* **PROBLEM DETAILS**
Your answer should be the lines from the one with "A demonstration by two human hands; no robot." to the end of the data below, both included, exact and free of pictures.
***
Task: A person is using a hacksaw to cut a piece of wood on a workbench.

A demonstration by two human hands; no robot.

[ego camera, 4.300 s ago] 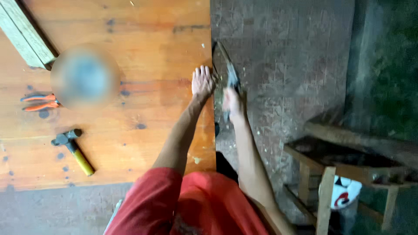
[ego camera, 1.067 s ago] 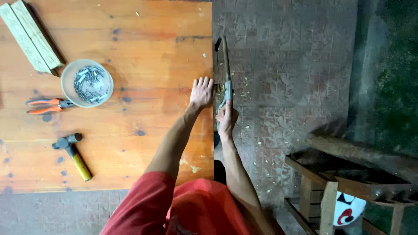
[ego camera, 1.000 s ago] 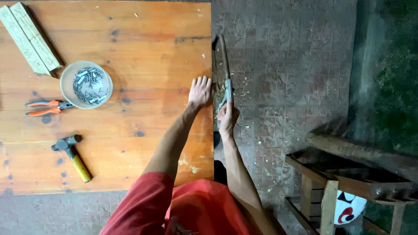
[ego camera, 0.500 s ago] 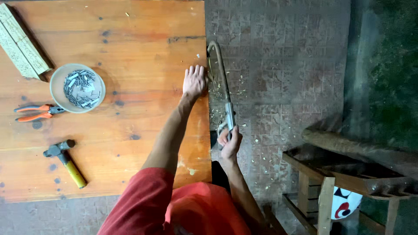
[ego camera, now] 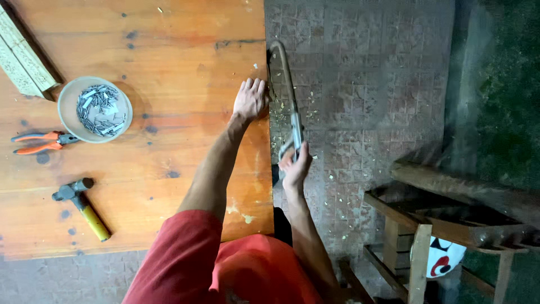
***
* **ANSWER BELOW**
A demonstration by two human hands; no robot.

[ego camera, 4.300 s ago] 
[ego camera, 1.067 s ago] 
[ego camera, 1.000 s ago] 
[ego camera, 0.500 s ago] 
[ego camera, now] 

No further output is required for this exercise.